Every time the doctor or nurse would rush past the ward in the hospital corridor outside, I’d shout after them with every bit of energy I had left in my body but it was no use. Nobody could tell us anything. I had never been so in the dark before of anything. I hated it.
*
Gently wiping away the tear that was trickling down my cheek, George chuckled at me as he looked down at me in his brand new suit. He looked ever so handsome. A few wrinkles had appeared on his still gorgeous face but he still looked the same way he did on our wedding day nearly thirty years ago to the day. His hand graced my cheek as he wrapped his other arm around me, pulling me in closer for a cuddle.
“You’re such a softie,” he grinned, kissing my forehead softly.
“Can you blame me?” I sobbed. “Our youngest daughter is getting married. Married, can you believe that? It’s not just some high school fling that’ll end in heartbreak because he held hands with another girl at the school disco. She’s getting married and soon enough they’ll be having kids and their kids will be having kids and then their kids will be having kids.. They’re all grown up now, George. They won’t need us for much longer.”
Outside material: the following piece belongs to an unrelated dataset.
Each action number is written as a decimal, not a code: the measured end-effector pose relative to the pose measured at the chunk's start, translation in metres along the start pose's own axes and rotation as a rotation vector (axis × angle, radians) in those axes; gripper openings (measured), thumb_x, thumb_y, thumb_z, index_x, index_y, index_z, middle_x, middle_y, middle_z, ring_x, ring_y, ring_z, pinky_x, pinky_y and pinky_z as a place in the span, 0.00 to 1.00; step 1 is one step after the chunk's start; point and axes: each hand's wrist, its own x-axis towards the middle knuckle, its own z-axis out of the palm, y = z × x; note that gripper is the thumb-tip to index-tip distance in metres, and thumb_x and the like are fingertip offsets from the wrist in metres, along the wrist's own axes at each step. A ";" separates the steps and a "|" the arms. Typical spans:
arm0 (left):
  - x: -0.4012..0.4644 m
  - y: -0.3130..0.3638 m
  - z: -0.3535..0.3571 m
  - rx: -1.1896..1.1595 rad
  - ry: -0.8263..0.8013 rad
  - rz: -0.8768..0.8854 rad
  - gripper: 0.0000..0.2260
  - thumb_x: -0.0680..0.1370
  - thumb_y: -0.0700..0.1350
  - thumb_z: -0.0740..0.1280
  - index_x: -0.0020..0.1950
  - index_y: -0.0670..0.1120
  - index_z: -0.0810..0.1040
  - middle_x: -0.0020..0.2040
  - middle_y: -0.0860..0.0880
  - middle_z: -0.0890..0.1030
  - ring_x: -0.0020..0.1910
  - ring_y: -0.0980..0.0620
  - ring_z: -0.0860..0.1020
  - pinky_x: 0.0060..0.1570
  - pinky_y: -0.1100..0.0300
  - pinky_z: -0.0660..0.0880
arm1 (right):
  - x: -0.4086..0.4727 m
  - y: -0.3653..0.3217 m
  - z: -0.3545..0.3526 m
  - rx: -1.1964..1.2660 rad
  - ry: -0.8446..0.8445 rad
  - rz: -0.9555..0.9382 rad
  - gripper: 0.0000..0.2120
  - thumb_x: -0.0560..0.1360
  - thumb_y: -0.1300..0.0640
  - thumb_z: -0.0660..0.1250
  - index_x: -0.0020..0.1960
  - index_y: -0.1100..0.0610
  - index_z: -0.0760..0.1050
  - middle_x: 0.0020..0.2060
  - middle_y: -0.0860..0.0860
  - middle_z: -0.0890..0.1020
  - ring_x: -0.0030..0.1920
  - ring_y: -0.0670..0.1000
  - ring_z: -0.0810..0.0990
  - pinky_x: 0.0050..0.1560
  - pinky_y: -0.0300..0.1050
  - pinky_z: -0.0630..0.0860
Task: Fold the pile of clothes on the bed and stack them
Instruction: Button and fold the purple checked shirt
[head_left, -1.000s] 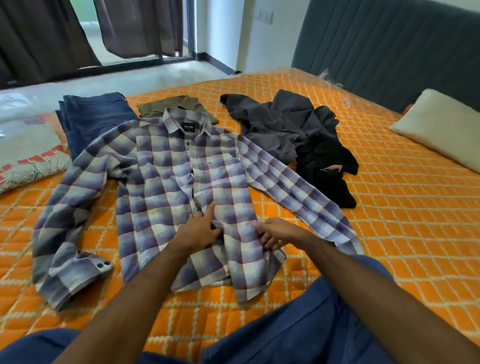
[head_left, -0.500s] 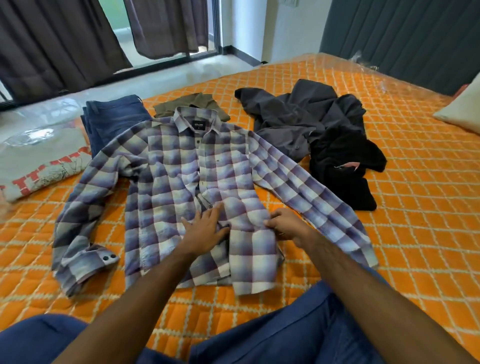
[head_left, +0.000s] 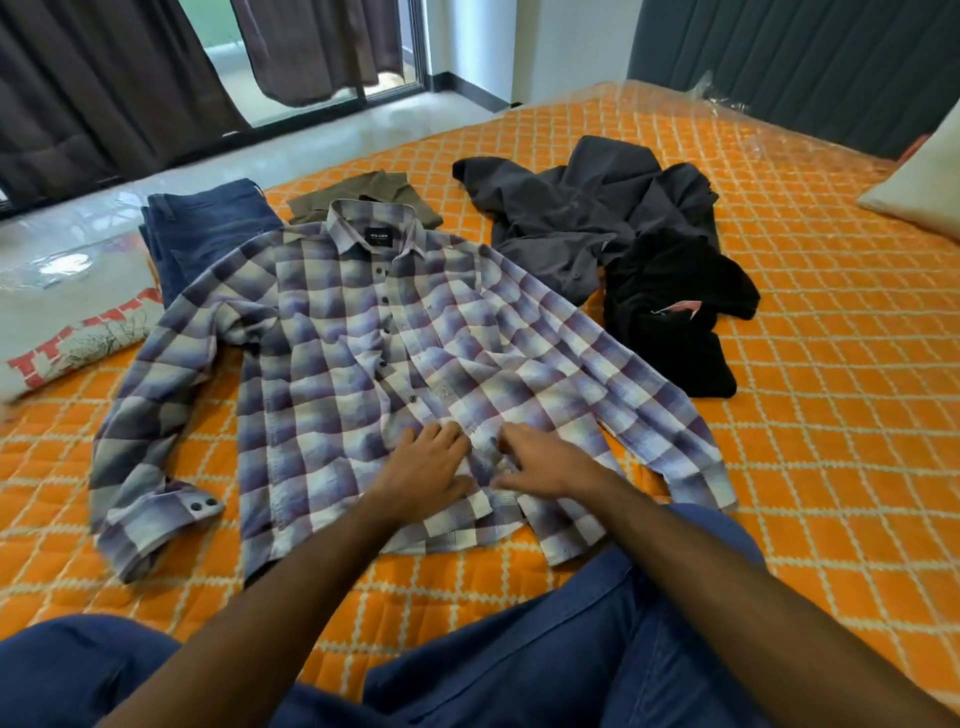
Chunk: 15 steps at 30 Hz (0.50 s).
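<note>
A blue, purple and white plaid shirt (head_left: 363, 353) lies face up on the orange quilted bed (head_left: 831, 415), collar away from me and both sleeves spread. My left hand (head_left: 426, 462) rests flat on the lower front by the button placket. My right hand (head_left: 545, 460) lies just beside it on the other front panel, fingers stretched toward the placket. Folded blue jeans (head_left: 208, 228) and a folded olive garment (head_left: 363, 195) sit behind the shirt. A crumpled grey garment (head_left: 571, 223) and a black one (head_left: 670, 322) lie unfolded to the right.
A folded white cloth with red print (head_left: 78, 332) lies at the left bed edge. A pale pillow (head_left: 919, 192) sits at the far right by the dark headboard. My blue-trousered legs (head_left: 571, 649) are on the bed just below the shirt's hem.
My right hand let go of the shirt's right hem edge and slid left to the placket beside my left hand. The right front panel now lies flatter.
</note>
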 end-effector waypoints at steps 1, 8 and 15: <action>-0.006 0.000 0.003 0.038 0.038 0.041 0.24 0.78 0.63 0.58 0.67 0.49 0.71 0.66 0.47 0.73 0.60 0.46 0.72 0.58 0.48 0.72 | 0.001 -0.004 0.009 -0.053 -0.035 0.033 0.29 0.74 0.44 0.73 0.67 0.54 0.66 0.61 0.52 0.72 0.56 0.55 0.77 0.56 0.55 0.78; -0.037 0.016 0.003 0.077 -0.115 0.193 0.26 0.80 0.63 0.57 0.71 0.48 0.68 0.65 0.46 0.74 0.54 0.47 0.74 0.52 0.52 0.75 | -0.003 -0.007 0.032 -0.322 0.065 0.175 0.38 0.73 0.45 0.74 0.73 0.56 0.58 0.68 0.58 0.66 0.63 0.60 0.73 0.61 0.56 0.77; -0.027 0.013 -0.023 -0.110 -0.083 0.012 0.07 0.81 0.47 0.60 0.59 0.49 0.72 0.52 0.50 0.79 0.43 0.53 0.74 0.38 0.62 0.68 | -0.003 0.006 0.010 -0.139 0.094 0.268 0.17 0.76 0.55 0.71 0.61 0.55 0.68 0.53 0.55 0.79 0.51 0.57 0.80 0.51 0.54 0.80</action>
“Sammy, they will always need us,” George smiled. “You still need your mum, don’t you?”
I nodded.
“Exactly,” George insisted. “They will always need us, Sammy. Parenthood is for life - not just until they’re married off to somebody else.”
*
Sat staring into space in the hospital bed, I knew something wasn’t right. Placing my hand onto my stomach, I looked down and sighed. Something just wasn’t the same. The only thing keeping me company as I was alone in the hospital room was my thoughts. I couldn’t help but smile endlessly at the images of the twins growing up. Regardless of the fact we had already been told that we were expecting one girl and one boy, I had already decided that they were gonna have matching outfits for every day until they turned 18 - maybe not both in dresses, unless they both wanted to, but coordinating patterns and colours for definite. No matter what they decided to do in life, I would love them both so much. Them two, Katy and George were my world. Nothing could take that away from me. Nobody could take that away from me.
Well, that’s what I thought until the doctor returned back to the room and looked at me with an emotionless look on his face before flicking through the scan photos he had in his medical folder - presumably my medical record.
“What is it?” I asked. “Is everything okay?”
“Are they okay?” George asked.
“Please, just tell us. Are our babies okay?” I pleaded.
The doctor took a sympathetic look at me and it was in that moment that I knew they weren’t okay.
“I’m so sorry,” the doctor paused. “I’m sorry. We did everything we could but one of the babies’ weren’t strong enough and didn’t make it.”
My heart sunk. It didn’t even sink. It just broke. George grabbed hold of my hand and squeezed it as tightly as possible but I pulled my hand from his grip. I didn’t want to be touched. I didn’t want to be held. I didn’t want to be told everything was going to be okay. It wasn’t going to be okay. This was the second time that we had lost something so special to us. Why was it happening to us again? After everything we had been through with the first baby, why now? Why again? Why was I so happy just hours before but now my entire world had crumbled around me? I wasn’t sad. I was angry. I was so angry at the world.